Lets state what Risk Management actually is. It is about costing the bank $1 a year to save the bank the $100 cost that comes once every 5 years. Effective risk managers accomplish this by playing the role of policeman and priest within an organisation.

The priest role is equally important. Banks are like little fiefdoms ruled by various feudal lords. You cannot bash people today and expect them to be agreeable with you tomorrow. Risk Management can only accomplish its function only if the following is not clear to everyone who in the bank who is not called Risk Management.

  1. Fair dealing: Once Risk Management decides to play corporate politics and are unwilling to tactfully confront “powerful” fiefdoms, the job is considered a “gone case.” Bankers spend most of their time within their immediate little world so if it is clear that the function is not just and bends easily, do not expect others to show any respect to the function.

2.  Build relationships all the time. What most risk managers do not understand is that their role is considered to be mysterious to other folk in the bank. The IT department manages the corporate IT infrastructure. Relationship Managers go out and get deals. Backoffice process transactions – so what does Risk Management actually do?
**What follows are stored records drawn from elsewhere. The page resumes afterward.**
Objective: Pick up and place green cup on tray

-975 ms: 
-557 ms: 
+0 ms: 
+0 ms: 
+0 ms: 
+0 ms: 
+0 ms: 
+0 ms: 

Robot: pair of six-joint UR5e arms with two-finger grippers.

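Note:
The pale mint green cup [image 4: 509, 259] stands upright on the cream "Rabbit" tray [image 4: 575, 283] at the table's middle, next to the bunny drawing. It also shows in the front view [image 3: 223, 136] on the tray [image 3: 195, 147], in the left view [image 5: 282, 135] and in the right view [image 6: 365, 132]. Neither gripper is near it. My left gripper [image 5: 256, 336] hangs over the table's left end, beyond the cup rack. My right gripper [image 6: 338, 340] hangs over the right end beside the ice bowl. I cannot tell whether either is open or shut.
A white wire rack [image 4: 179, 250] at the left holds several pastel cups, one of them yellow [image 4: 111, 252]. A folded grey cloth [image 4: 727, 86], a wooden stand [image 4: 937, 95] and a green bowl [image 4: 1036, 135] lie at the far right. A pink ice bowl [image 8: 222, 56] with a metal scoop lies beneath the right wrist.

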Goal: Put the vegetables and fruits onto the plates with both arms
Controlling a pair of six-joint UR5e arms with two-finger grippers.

The way how this is solved is by building relationships and guiding people. Risk Managers must be able to take a step back and assess the risk profile of processes or transactions and then influence the actual decision makers on the relative merits or weaknesses of each proposed path. This is done subtly and with tact.

Basically if 1 and 2 is actually performed, over time the organisation will actually understand the concept of risk. Anything from not placing your coffee cup too close to the edge of the table to not on boarding a 34 year old young chiko with several hundred million of assets with questionable income sources.